- [Problem to work on] Take the lines from the beginning of the data below through the line holding "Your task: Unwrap" and return exactly those.

- [Dataset records]
================
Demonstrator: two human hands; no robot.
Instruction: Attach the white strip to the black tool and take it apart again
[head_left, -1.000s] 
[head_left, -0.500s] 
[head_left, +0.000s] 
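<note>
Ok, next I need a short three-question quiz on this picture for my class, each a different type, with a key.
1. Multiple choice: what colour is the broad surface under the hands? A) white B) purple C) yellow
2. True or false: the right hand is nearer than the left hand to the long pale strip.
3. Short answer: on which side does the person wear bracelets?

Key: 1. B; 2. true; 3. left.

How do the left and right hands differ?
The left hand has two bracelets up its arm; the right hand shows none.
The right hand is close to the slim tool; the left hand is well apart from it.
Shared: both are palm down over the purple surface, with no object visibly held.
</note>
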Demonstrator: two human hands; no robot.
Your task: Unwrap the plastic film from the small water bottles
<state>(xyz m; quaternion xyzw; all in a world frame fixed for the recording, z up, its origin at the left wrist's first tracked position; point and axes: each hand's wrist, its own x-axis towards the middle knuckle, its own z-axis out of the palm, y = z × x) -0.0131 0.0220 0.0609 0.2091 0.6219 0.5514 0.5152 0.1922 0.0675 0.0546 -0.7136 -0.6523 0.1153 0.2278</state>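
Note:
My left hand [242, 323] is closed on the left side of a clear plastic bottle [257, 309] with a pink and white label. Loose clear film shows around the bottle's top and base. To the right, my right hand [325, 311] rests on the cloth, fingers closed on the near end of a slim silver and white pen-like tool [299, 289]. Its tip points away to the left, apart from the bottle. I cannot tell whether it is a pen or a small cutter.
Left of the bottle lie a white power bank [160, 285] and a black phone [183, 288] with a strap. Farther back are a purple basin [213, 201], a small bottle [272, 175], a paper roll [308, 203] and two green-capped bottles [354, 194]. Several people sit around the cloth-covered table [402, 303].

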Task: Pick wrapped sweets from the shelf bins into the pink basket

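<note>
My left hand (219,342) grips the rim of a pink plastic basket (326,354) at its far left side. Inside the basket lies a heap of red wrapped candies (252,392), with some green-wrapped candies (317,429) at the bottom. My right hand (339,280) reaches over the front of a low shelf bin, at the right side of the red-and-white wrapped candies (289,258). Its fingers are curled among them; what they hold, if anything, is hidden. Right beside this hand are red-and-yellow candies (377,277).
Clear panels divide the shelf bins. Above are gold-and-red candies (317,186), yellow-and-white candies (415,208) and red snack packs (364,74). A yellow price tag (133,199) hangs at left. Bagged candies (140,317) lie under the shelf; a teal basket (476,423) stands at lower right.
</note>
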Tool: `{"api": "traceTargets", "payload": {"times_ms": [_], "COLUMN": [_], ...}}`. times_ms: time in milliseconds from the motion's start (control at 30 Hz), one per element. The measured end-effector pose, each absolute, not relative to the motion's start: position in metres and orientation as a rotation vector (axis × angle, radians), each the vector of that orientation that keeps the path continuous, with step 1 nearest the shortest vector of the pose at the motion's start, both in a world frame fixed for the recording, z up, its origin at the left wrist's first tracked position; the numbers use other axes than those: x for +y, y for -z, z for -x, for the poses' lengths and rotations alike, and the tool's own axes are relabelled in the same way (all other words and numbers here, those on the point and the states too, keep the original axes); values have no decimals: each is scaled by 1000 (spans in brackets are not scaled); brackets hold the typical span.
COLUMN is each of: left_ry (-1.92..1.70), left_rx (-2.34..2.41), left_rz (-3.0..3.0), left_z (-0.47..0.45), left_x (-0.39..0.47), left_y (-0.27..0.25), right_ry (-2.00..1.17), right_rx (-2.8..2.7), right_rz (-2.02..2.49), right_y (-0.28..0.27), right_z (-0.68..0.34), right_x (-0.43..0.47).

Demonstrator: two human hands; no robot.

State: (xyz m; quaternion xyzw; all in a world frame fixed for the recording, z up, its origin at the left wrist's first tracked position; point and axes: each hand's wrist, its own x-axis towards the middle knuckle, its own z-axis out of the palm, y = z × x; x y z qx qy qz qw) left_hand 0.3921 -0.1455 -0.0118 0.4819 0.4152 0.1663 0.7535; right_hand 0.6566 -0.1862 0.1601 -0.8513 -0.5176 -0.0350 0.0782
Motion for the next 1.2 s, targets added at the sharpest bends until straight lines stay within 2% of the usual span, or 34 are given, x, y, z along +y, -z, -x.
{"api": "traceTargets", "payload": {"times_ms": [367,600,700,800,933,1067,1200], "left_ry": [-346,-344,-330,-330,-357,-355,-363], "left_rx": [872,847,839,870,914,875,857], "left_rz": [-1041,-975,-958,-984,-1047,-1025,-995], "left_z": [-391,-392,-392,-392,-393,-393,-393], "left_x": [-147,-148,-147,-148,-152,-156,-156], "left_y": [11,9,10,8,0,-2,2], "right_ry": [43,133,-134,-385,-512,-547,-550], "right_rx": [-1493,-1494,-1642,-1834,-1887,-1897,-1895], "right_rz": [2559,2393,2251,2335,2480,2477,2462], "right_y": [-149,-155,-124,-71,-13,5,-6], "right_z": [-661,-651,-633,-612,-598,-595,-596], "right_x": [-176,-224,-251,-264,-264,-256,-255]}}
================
- [Written response]
Demonstrator: two human hands; no robot.
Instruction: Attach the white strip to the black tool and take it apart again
[head_left, -1.000s] 
[head_left, -0.500s] 
[head_left, +0.000s] 
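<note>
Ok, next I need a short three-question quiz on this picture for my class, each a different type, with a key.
1. Multiple choice: what colour is the broad surface under the hands? A) white B) purple C) yellow
2. True or false: the right hand is nearer than the left hand to the long pale strip.
3. Short answer: on which side does the person wear bracelets?

Key: 1. B; 2. true; 3. left.

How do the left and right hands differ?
The left hand has two bracelets up its arm; the right hand shows none.
The right hand is close to the slim tool; the left hand is well apart from it.
Shared: both are palm down over the purple surface, with no object visibly held.
</note>
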Demonstrator: two human hands; no robot.
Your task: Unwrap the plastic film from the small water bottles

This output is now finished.